### Exercise description
Answer with nothing but the number of lines in the listing below that contain "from".

### Raw data
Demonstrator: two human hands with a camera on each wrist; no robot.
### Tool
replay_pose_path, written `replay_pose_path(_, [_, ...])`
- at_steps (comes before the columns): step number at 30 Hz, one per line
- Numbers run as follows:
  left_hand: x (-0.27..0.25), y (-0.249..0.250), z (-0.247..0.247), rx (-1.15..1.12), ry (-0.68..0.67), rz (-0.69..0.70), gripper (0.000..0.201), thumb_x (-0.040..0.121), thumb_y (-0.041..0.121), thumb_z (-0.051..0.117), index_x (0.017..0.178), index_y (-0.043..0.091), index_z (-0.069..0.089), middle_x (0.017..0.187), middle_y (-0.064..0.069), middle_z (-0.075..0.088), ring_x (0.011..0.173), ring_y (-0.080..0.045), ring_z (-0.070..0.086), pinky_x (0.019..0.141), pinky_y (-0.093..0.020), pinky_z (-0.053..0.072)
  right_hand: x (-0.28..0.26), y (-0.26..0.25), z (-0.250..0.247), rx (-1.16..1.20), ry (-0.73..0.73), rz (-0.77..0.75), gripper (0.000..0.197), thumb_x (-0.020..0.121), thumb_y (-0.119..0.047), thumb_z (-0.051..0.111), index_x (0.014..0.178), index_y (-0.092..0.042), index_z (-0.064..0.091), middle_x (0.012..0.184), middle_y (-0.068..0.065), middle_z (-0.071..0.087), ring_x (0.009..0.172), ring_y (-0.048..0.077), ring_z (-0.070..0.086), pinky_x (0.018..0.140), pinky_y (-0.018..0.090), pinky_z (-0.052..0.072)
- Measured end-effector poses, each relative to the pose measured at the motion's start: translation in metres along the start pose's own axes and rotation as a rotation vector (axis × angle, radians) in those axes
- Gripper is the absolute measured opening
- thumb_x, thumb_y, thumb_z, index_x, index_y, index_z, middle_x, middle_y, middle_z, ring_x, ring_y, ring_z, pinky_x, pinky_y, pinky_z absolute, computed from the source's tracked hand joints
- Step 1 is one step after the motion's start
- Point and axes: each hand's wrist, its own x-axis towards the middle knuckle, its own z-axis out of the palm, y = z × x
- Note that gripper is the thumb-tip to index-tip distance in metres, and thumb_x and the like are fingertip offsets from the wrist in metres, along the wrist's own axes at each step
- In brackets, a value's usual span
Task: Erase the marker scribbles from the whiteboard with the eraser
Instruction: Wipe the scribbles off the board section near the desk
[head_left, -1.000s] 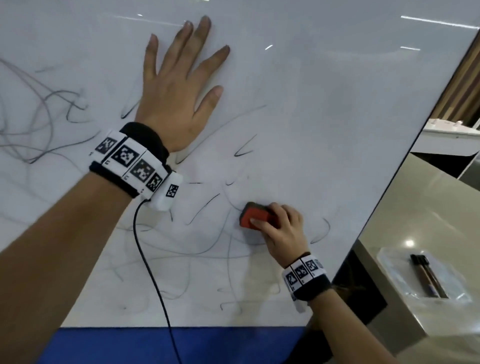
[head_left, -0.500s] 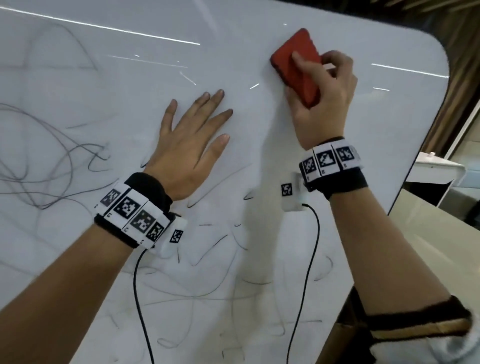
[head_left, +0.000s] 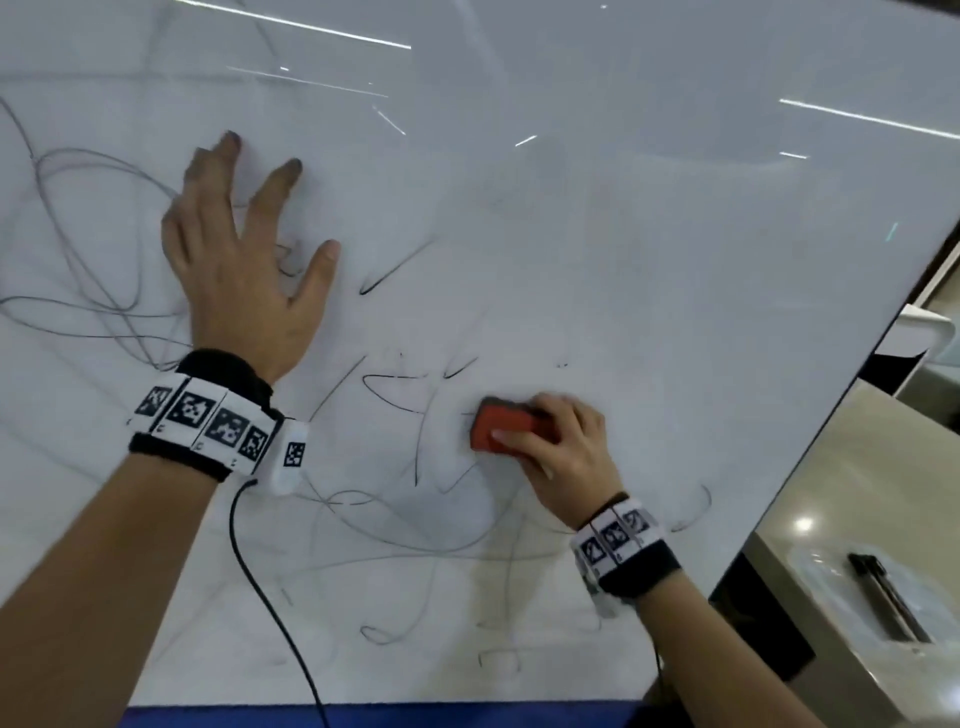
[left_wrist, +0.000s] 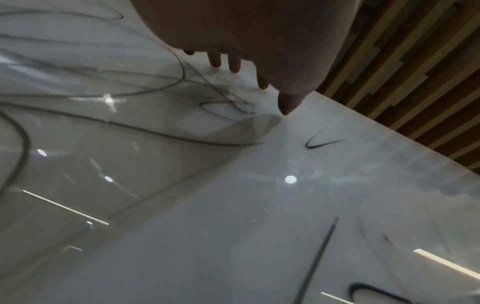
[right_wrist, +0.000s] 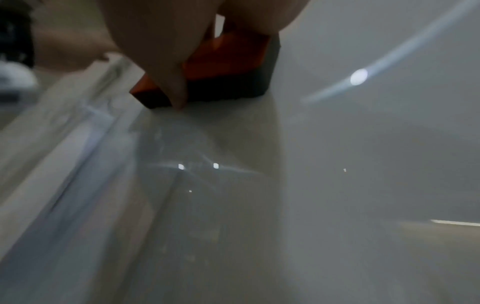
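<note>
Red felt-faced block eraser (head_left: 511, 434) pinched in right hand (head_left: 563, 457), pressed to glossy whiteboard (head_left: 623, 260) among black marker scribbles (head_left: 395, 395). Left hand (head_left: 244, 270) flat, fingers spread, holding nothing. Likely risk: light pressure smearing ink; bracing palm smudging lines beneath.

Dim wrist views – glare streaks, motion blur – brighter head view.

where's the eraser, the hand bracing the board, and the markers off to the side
eraser (head_left: 506, 434): head view, on its orange back, left of the gripping fingers.
left hand (head_left: 244, 275): head view, on the back of the hand.
markers (head_left: 883, 590): head view, on the dark barrels.
</note>
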Motion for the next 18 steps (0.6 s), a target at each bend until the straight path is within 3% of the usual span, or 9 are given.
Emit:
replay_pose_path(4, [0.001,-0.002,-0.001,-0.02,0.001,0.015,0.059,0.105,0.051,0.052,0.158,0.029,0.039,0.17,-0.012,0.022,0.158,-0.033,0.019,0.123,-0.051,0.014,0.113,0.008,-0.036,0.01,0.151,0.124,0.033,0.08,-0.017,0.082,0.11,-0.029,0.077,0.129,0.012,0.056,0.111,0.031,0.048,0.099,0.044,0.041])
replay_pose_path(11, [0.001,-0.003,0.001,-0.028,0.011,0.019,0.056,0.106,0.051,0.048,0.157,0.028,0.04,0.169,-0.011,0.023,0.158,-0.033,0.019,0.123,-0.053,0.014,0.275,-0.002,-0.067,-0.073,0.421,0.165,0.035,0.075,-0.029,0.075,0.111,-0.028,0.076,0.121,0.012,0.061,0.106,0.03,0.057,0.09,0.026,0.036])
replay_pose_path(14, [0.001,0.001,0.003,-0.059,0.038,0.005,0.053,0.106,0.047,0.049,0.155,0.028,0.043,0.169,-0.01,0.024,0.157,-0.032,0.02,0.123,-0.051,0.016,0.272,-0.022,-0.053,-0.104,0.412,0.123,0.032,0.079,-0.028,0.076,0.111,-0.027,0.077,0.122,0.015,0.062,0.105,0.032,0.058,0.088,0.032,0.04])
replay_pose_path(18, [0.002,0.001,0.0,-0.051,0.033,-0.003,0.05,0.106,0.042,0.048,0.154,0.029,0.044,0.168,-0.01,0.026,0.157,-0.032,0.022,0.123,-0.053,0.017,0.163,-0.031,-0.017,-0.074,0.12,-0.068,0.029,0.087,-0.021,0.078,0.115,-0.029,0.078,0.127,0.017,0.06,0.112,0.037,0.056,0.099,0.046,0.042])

### Answer to the exercise
3